» **Brief**
Track down every line below that holds "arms" and copy it.

» **Supplied data**

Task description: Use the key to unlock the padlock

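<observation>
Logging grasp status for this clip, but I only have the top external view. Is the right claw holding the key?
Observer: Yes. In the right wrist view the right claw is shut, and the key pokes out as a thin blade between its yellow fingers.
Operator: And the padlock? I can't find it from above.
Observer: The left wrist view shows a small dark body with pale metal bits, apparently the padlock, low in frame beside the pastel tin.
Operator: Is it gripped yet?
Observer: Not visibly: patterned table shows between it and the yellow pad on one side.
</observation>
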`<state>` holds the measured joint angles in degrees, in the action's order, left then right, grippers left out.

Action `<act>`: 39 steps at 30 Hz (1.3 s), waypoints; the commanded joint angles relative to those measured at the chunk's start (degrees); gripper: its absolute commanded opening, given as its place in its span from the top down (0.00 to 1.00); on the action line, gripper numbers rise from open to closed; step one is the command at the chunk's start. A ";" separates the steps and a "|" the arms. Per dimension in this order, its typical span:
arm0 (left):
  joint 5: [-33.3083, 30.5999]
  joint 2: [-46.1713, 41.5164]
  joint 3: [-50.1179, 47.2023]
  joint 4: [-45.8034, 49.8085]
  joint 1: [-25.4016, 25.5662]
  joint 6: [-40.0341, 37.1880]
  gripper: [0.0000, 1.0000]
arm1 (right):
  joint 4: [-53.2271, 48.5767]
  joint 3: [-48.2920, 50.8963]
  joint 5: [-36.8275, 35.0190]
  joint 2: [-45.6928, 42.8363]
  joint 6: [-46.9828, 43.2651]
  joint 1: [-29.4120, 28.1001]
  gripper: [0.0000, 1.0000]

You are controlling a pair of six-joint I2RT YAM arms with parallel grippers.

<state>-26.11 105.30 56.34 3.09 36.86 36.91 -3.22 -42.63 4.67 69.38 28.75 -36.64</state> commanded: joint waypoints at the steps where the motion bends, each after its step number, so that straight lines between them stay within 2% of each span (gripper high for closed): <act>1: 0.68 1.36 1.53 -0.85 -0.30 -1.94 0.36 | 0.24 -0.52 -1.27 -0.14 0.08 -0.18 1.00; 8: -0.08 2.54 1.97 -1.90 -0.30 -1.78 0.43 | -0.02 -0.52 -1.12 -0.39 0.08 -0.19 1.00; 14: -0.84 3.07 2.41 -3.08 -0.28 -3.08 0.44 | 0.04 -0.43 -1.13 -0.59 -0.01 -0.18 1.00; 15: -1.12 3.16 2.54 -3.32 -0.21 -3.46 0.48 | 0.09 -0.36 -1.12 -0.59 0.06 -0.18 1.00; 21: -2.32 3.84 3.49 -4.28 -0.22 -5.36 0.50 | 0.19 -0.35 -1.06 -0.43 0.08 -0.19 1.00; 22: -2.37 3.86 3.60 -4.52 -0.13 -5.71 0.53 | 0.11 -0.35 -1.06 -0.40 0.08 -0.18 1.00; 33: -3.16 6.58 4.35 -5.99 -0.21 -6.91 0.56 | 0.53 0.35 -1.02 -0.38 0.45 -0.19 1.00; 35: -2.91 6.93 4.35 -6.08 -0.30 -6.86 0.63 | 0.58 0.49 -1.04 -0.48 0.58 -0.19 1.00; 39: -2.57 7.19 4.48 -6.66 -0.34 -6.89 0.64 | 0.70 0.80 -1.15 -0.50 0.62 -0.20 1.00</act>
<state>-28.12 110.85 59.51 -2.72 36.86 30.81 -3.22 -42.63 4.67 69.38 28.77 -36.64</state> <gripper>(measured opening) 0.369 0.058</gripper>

» **Result of this exercise**
Action `<act>`: 39 steps at 30 Hz (1.3 s), waypoints; the commanded joint angles relative to those measured at the chunk's start (degrees); gripper: its absolute commanded opening, given as its place in its span from the top down (0.00 to 1.00); on the action line, gripper numbers rise from open to closed; step one is the command at the chunk's start. A ";" separates the steps and a "|" the arms. Per dimension in this order, its typical span:
You are controlling a pair of six-joint I2RT YAM arms with parallel grippers.

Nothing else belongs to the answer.